Problem to work on ▸ Extract all data as written.

The data ▸
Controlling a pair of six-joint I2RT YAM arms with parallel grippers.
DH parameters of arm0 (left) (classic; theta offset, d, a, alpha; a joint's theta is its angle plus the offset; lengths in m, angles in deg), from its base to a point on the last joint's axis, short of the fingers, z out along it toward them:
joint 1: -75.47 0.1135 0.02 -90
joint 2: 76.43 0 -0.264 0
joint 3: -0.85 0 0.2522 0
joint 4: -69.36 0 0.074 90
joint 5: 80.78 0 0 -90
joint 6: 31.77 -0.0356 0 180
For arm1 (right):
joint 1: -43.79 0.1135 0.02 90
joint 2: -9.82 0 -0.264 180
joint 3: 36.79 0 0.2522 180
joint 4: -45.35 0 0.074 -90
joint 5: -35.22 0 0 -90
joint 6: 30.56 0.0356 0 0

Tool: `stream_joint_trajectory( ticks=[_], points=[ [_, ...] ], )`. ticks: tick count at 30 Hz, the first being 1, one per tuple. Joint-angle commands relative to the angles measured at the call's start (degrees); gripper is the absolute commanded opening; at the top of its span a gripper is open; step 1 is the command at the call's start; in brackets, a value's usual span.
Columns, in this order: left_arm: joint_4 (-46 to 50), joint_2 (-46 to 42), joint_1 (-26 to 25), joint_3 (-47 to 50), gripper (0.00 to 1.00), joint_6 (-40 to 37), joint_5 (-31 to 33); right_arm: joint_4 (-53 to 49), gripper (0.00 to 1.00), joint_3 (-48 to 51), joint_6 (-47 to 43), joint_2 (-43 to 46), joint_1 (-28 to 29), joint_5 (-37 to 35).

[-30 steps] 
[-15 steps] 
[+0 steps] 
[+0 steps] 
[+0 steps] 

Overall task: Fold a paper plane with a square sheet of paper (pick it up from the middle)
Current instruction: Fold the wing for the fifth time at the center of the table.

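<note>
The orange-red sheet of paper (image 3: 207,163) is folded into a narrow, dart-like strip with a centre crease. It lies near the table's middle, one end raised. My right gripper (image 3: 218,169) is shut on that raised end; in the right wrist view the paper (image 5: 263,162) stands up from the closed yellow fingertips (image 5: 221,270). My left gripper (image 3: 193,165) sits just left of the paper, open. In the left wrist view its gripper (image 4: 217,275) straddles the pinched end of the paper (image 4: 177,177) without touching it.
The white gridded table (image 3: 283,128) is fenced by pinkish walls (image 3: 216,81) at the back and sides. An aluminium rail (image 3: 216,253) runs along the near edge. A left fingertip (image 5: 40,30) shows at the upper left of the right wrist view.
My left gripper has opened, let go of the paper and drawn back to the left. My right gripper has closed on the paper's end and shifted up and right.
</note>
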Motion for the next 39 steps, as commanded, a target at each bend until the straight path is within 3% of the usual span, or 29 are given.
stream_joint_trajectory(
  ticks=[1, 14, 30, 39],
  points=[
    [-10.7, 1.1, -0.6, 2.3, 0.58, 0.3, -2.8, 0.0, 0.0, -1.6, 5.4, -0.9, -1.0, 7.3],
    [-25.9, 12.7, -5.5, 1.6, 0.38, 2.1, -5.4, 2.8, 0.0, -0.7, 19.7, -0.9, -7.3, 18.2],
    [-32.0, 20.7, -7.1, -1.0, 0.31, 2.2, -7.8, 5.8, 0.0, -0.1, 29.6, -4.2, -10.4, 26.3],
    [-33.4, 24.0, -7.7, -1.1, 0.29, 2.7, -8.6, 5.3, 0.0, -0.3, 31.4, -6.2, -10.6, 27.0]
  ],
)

Output ▸
Controlling a pair of six-joint I2RT YAM arms with parallel grippers.
DH parameters of arm0 (left) (classic; theta offset, d, a, alpha; a joint's theta is its angle plus the offset; lengths in m, angles in deg), from its base to a point on the last joint's axis, short of the fingers, z out along it toward them:
joint 1: -75.47 0.1135 0.02 -90
joint 2: 76.43 0 -0.264 0
joint 3: -0.85 0 0.2522 0
joint 4: -69.36 0 0.074 90
joint 5: 80.78 0 0 -90
joint 6: 31.77 -0.0356 0 180
For arm1 (right):
joint 1: -43.79 0.1135 0.02 90
joint 2: -9.82 0 -0.264 180
joint 3: 36.79 0 0.2522 180
joint 4: -45.35 0 0.074 -90
joint 5: -35.22 0 0 -90
joint 6: 30.56 0.0356 0 0

Tool: `stream_joint_trajectory( ticks=[_], points=[ [_, ...] ], )`. ticks: tick count at 30 Hz, the first being 1, one per tuple. Joint-angle commands relative to the angles measured at the call's start (degrees); gripper is the absolute commanded opening; at the top of its span a gripper is open; step 1 is the command at the call's start; in brackets, a value's usual span.
Columns, in this order: left_arm: joint_4 (-46 to 50), joint_2 (-46 to 42), joint_1 (-26 to 25), joint_3 (-47 to 50), gripper (0.00 to 1.00), joint_6 (-40 to 37), joint_5 (-31 to 33); right_arm: joint_4 (-53 to 49), gripper (0.00 to 1.00), joint_3 (-48 to 51), joint_6 (-47 to 43), joint_2 (-43 to 46), joint_1 (-28 to 29), joint_5 (-37 to 35).

[-30 steps] 
[-15 steps] 
[+0 steps] 
[+0 steps] 
[+0 steps] 

Overall task: Fold a paper plane with a square sheet of paper (pick it up from the middle)
Current instruction: Fold the wing for the fifth time at the center of the table.

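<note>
The orange-red sheet of paper (image 3: 207,163) is folded into a narrow, dart-like strip with a centre crease. It lies near the table's middle, one end raised. My right gripper (image 3: 218,169) is shut on that raised end; in the right wrist view the paper (image 5: 263,162) stands up from the closed yellow fingertips (image 5: 221,270). My left gripper (image 3: 193,165) sits just left of the paper, open. In the left wrist view its gripper (image 4: 217,275) straddles the pinched end of the paper (image 4: 177,177) without touching it.
The white gridded table (image 3: 283,128) is fenced by pinkish walls (image 3: 216,81) at the back and sides. An aluminium rail (image 3: 216,253) runs along the near edge. A left fingertip (image 5: 40,30) shows at the upper left of the right wrist view.
My left gripper has opened, let go of the paper and drawn back to the left. My right gripper has closed on the paper's end and shifted up and right.
</note>
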Motion for the next 39 steps, as commanded, a target at each bend until the straight path is within 3% of the usual span, or 29 are given.
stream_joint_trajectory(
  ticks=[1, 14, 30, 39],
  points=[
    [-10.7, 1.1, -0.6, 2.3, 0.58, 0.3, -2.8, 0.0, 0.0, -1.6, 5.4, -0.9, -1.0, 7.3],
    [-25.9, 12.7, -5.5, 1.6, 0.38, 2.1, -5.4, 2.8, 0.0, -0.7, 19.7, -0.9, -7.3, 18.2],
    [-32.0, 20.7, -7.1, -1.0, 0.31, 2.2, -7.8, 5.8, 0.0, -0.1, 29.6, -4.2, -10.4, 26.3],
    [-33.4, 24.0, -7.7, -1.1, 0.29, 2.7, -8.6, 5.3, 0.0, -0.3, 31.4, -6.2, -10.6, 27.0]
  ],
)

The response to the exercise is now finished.